### Task prompt
Beginning with the first line, return the material verbatim and without pictures.

### Data block
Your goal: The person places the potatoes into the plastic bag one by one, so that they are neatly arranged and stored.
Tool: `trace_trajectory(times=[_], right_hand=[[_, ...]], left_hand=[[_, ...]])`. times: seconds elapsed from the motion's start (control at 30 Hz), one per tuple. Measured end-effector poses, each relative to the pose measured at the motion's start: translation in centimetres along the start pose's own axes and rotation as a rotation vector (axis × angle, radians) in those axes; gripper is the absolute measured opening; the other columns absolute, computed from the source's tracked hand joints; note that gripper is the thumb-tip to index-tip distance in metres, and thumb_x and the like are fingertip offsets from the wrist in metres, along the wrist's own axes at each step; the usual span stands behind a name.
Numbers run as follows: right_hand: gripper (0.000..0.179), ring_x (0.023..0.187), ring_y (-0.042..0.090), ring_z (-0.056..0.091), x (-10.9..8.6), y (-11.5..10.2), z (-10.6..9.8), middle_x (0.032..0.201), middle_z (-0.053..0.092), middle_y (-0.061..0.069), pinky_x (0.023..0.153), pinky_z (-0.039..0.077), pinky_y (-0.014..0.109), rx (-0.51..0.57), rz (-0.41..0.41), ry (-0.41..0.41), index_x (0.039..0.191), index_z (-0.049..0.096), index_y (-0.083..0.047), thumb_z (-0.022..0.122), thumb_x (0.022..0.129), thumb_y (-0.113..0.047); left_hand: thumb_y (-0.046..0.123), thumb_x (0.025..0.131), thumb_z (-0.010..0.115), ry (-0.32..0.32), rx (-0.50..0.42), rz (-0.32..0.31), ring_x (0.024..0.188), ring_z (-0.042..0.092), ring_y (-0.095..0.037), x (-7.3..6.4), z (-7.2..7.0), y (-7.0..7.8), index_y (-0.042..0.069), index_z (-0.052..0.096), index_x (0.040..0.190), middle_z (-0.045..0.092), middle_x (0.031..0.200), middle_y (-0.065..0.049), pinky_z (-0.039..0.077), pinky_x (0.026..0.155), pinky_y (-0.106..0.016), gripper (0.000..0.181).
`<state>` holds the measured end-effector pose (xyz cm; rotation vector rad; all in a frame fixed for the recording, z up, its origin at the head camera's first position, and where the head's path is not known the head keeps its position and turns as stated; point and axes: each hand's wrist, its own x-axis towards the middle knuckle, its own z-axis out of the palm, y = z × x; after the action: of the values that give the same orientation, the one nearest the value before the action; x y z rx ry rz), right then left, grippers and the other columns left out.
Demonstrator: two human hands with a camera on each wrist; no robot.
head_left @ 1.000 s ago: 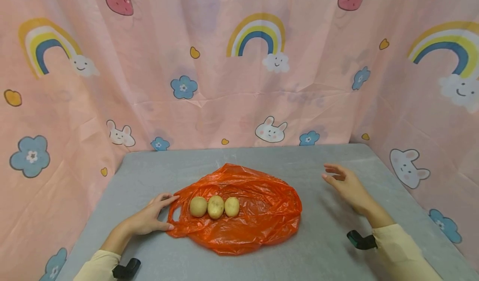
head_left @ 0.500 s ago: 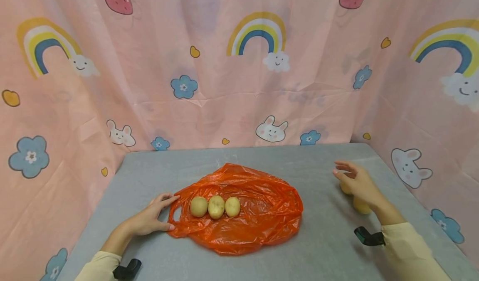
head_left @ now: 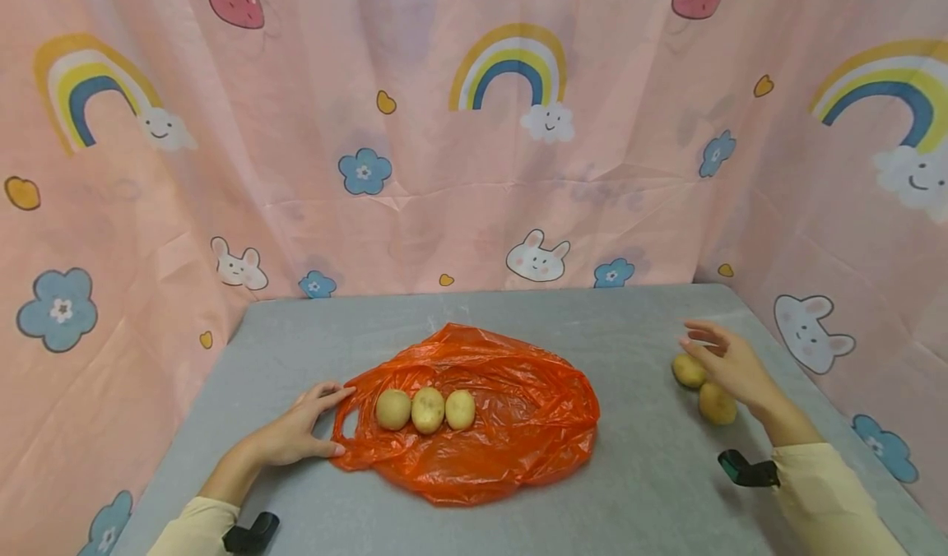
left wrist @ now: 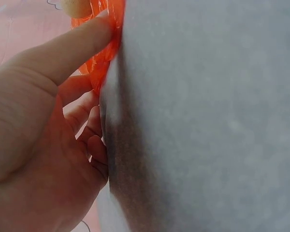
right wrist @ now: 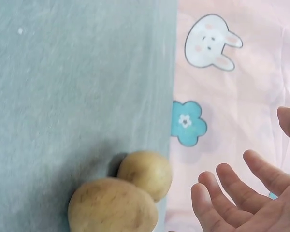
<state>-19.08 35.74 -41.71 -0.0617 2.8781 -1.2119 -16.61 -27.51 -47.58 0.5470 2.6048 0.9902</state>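
An orange plastic bag (head_left: 511,449) lies spread on the grey table, with three potatoes (head_left: 427,410) in a row on its left part. At the bag's left end, beside the handle hole, my left hand (head_left: 296,428) rests with thumb and forefinger spread apart, both touching the plastic. The left wrist view has the thumb (left wrist: 72,50) against the bag's edge. My right hand (head_left: 733,367) hovers with relaxed fingers and holds nothing. Two more potatoes, the farther one (head_left: 690,371) and the nearer one (head_left: 717,404), lie below and left of it, touching or nearly so.
The grey table (head_left: 637,490) has its far edge against a pink printed curtain (head_left: 415,235). More curtain hangs along the left and right sides. A black wrist camera mount (head_left: 748,469) sits under the right forearm, another (head_left: 252,533) by the left.
My right hand has moved right, away from the bag, until it is by the two potatoes on the right, which have come into sight. The left hand and bag have stayed put.
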Motion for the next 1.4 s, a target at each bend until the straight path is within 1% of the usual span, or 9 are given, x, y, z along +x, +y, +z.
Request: trace_trajectory(times=[0.07,0.13,0.2,0.3,0.37,0.53,0.77,1.1,1.4], right_hand=[[0.063,0.131,0.061,0.043,0.0,0.3,-0.2,0.147,0.040,0.041,0.079,0.048,0.020,-0.007,0.005,0.003,0.152,0.033,0.008,0.046,0.108,-0.035],[0.063,0.131,0.061,0.043,0.1,0.7,-0.3,0.147,0.040,0.042,0.080,0.050,0.022,-0.013,0.011,0.004,0.152,0.033,0.008,0.045,0.108,-0.036],[0.064,0.131,0.062,0.042,0.0,1.0,-0.3,0.147,0.039,0.043,0.090,0.054,0.038,-0.014,0.024,-0.003,0.151,0.032,0.009,0.045,0.108,-0.037],[0.066,0.132,0.064,0.039,0.0,1.5,-0.4,0.148,0.036,0.044,0.099,0.045,0.065,-0.018,0.043,-0.017,0.151,0.031,0.010,0.044,0.108,-0.038],[0.066,0.131,0.065,0.038,-0.1,1.8,-0.4,0.147,0.035,0.046,0.101,0.040,0.071,-0.024,0.049,-0.028,0.151,0.031,0.011,0.043,0.108,-0.038],[0.067,0.129,0.066,0.039,0.0,2.7,-0.4,0.145,0.035,0.048,0.101,0.039,0.072,-0.058,0.048,-0.057,0.150,0.030,0.013,0.044,0.108,-0.037],[0.070,0.129,0.065,0.039,0.0,3.8,-0.2,0.146,0.033,0.048,0.099,0.042,0.070,-0.074,0.083,-0.110,0.152,0.026,0.011,0.045,0.107,-0.039],[0.057,0.123,0.065,0.047,-0.1,4.9,0.5,0.141,0.037,0.050,0.097,0.046,0.067,-0.100,-0.031,-0.093,0.146,0.035,0.015,0.052,0.106,-0.023],[0.062,0.124,0.063,0.049,0.1,5.1,0.7,0.143,0.037,0.048,0.096,0.048,0.066,-0.111,-0.011,-0.111,0.146,0.034,0.016,0.058,0.103,-0.022]], left_hand=[[0.029,0.081,0.084,0.002,0.004,0.000,0.139,0.028,-0.050,0.0,0.0,0.0,0.006,0.043,0.153,0.032,0.153,-0.023,0.026,0.108,-0.074,0.085],[0.029,0.081,0.084,0.003,0.007,-0.001,0.139,0.028,-0.050,0.0,0.0,0.0,0.006,0.043,0.153,0.033,0.153,-0.023,0.026,0.108,-0.074,0.086],[0.029,0.082,0.084,0.003,0.010,-0.001,0.139,0.028,-0.051,0.0,0.0,0.0,0.007,0.043,0.153,0.032,0.154,-0.023,0.026,0.108,-0.074,0.086],[0.029,0.082,0.083,0.002,0.011,0.000,0.139,0.027,-0.051,0.0,0.0,-0.1,0.007,0.042,0.153,0.032,0.154,-0.023,0.026,0.108,-0.074,0.086],[0.030,0.082,0.083,0.002,0.012,0.000,0.139,0.027,-0.051,0.0,0.0,-0.1,0.007,0.042,0.153,0.032,0.154,-0.023,0.026,0.108,-0.074,0.085],[0.031,0.082,0.083,0.002,0.005,-0.002,0.140,0.026,-0.051,0.0,0.0,0.0,0.006,0.042,0.153,0.031,0.155,-0.024,0.026,0.108,-0.075,0.085],[0.031,0.082,0.083,0.008,0.013,0.009,0.139,0.028,-0.051,0.0,0.0,0.0,0.005,0.042,0.153,0.032,0.154,-0.024,0.027,0.108,-0.074,0.086],[0.032,0.081,0.084,0.015,0.022,0.009,0.138,0.029,-0.050,0.0,0.0,0.0,0.005,0.043,0.152,0.034,0.153,-0.024,0.027,0.108,-0.074,0.086],[0.031,0.081,0.084,0.016,0.019,0.014,0.137,0.030,-0.050,0.1,0.0,0.0,0.004,0.043,0.152,0.034,0.152,-0.024,0.028,0.107,-0.073,0.086]])
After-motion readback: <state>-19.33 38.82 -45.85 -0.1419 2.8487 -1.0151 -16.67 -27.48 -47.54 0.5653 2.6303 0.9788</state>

### Written response
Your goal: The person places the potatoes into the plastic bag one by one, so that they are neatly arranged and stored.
Tool: `trace_trajectory(times=[_], right_hand=[[_, ...]], left_hand=[[_, ...]])`. times: seconds elapsed from the motion's start (control at 30 Hz), one per tuple. Measured end-effector poses, each relative to the pose measured at the motion's start: translation in centimetres along the start pose's own axes and rotation as a rotation vector (axis × angle, radians) in those axes; gripper is the absolute measured opening; the other columns absolute, computed from the source's tracked hand joints; note that gripper is the thumb-tip to index-tip distance in metres, and thumb_x and the like are fingertip offsets from the wrist in metres, along the wrist's own axes at each step; the usual span stands behind a name.
Numbers run as follows: right_hand: gripper (0.000..0.179), ring_x (0.023..0.187), ring_y (-0.042..0.090), ring_z (-0.056..0.091), x (-10.9..8.6), y (-11.5..10.2), z (-10.6..9.8), middle_x (0.032..0.201), middle_z (-0.053..0.092), middle_y (-0.061..0.069), pinky_x (0.023..0.153), pinky_z (-0.039..0.077), pinky_y (-0.014..0.109), rx (-0.51..0.57), rz (-0.41..0.41), ry (-0.41..0.41), index_x (0.039..0.191), index_z (-0.049..0.096), index_y (-0.083..0.047), thumb_z (-0.022..0.122), thumb_x (0.022..0.129), thumb_y (-0.113..0.047); left_hand: thumb_y (-0.046..0.123), thumb_x (0.025..0.131), thumb_z (-0.010..0.115), ry (-0.32..0.32), rx (-0.50..0.42), rz (-0.32..0.31), ring_x (0.024..0.188), ring_z (-0.042..0.092), ring_y (-0.095..0.037), x (-7.3..6.4), z (-7.2..7.0), y (-7.0..7.8), index_y (-0.042..0.069), index_z (-0.052..0.096), index_x (0.040..0.190), middle_z (-0.045..0.092), middle_x (0.031..0.200), middle_y (-0.065..0.049), pinky_z (-0.039..0.077), pinky_x (0.026..0.155), pinky_y (-0.106..0.016), gripper (0.000..0.181).
`<state>` holds the measured end-effector pose (xyz cm; rotation vector rad; all in a frame fixed for the recording, z up, its origin at the head camera's first position, and where the head's path is not known the head keeps its position and turns as stated; point and axes: each hand's wrist, its own x-axis towards the middle knuckle, its own z-axis out of the palm, y = z × x; after the action: of the values that give the same orientation, the one nearest the value before the action; x y z rx ry rz), right then left, grippers and the other columns left out.
Demonstrator: two human hands with a camera on each wrist; no robot.
head_left @ 1.000 s ago: 
head_left @ 0.500 s ago: 
head_left @ now: 
left wrist @ now: 
right wrist @ now: 
<state>-19.08 35.74 -41.71 -0.0617 2.8781 -1.2119 -16.61 -27.51 -47.58 0.5470 2.6048 0.9902</state>
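An orange plastic bag (head_left: 511,449) lies spread on the grey table, with three potatoes (head_left: 427,410) in a row on its left part. At the bag's left end, beside the handle hole, my left hand (head_left: 296,428) rests with thumb and forefinger spread apart, both touching the plastic. The left wrist view has the thumb (left wrist: 72,50) against the bag's edge. My right hand (head_left: 733,367) hovers with relaxed fingers and holds nothing. Two more potatoes, the farther one (head_left: 690,371) and the nearer one (head_left: 717,404), lie below and left of it, touching or nearly so.
The grey table (head_left: 637,490) has its far edge against a pink printed curtain (head_left: 415,235). More curtain hangs along the left and right sides. A black wrist camera mount (head_left: 748,469) sits under the right forearm, another (head_left: 252,533) by the left.
My right hand has moved right, away from the bag, until it is by the two potatoes on the right, which have come into sight. The left hand and bag have stayed put.
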Motion for the next 1.4 s, a target at each bend until the straight path is within 1% of the usual span, or 9 are given, x, y, z along +x, +y, +z.
Request: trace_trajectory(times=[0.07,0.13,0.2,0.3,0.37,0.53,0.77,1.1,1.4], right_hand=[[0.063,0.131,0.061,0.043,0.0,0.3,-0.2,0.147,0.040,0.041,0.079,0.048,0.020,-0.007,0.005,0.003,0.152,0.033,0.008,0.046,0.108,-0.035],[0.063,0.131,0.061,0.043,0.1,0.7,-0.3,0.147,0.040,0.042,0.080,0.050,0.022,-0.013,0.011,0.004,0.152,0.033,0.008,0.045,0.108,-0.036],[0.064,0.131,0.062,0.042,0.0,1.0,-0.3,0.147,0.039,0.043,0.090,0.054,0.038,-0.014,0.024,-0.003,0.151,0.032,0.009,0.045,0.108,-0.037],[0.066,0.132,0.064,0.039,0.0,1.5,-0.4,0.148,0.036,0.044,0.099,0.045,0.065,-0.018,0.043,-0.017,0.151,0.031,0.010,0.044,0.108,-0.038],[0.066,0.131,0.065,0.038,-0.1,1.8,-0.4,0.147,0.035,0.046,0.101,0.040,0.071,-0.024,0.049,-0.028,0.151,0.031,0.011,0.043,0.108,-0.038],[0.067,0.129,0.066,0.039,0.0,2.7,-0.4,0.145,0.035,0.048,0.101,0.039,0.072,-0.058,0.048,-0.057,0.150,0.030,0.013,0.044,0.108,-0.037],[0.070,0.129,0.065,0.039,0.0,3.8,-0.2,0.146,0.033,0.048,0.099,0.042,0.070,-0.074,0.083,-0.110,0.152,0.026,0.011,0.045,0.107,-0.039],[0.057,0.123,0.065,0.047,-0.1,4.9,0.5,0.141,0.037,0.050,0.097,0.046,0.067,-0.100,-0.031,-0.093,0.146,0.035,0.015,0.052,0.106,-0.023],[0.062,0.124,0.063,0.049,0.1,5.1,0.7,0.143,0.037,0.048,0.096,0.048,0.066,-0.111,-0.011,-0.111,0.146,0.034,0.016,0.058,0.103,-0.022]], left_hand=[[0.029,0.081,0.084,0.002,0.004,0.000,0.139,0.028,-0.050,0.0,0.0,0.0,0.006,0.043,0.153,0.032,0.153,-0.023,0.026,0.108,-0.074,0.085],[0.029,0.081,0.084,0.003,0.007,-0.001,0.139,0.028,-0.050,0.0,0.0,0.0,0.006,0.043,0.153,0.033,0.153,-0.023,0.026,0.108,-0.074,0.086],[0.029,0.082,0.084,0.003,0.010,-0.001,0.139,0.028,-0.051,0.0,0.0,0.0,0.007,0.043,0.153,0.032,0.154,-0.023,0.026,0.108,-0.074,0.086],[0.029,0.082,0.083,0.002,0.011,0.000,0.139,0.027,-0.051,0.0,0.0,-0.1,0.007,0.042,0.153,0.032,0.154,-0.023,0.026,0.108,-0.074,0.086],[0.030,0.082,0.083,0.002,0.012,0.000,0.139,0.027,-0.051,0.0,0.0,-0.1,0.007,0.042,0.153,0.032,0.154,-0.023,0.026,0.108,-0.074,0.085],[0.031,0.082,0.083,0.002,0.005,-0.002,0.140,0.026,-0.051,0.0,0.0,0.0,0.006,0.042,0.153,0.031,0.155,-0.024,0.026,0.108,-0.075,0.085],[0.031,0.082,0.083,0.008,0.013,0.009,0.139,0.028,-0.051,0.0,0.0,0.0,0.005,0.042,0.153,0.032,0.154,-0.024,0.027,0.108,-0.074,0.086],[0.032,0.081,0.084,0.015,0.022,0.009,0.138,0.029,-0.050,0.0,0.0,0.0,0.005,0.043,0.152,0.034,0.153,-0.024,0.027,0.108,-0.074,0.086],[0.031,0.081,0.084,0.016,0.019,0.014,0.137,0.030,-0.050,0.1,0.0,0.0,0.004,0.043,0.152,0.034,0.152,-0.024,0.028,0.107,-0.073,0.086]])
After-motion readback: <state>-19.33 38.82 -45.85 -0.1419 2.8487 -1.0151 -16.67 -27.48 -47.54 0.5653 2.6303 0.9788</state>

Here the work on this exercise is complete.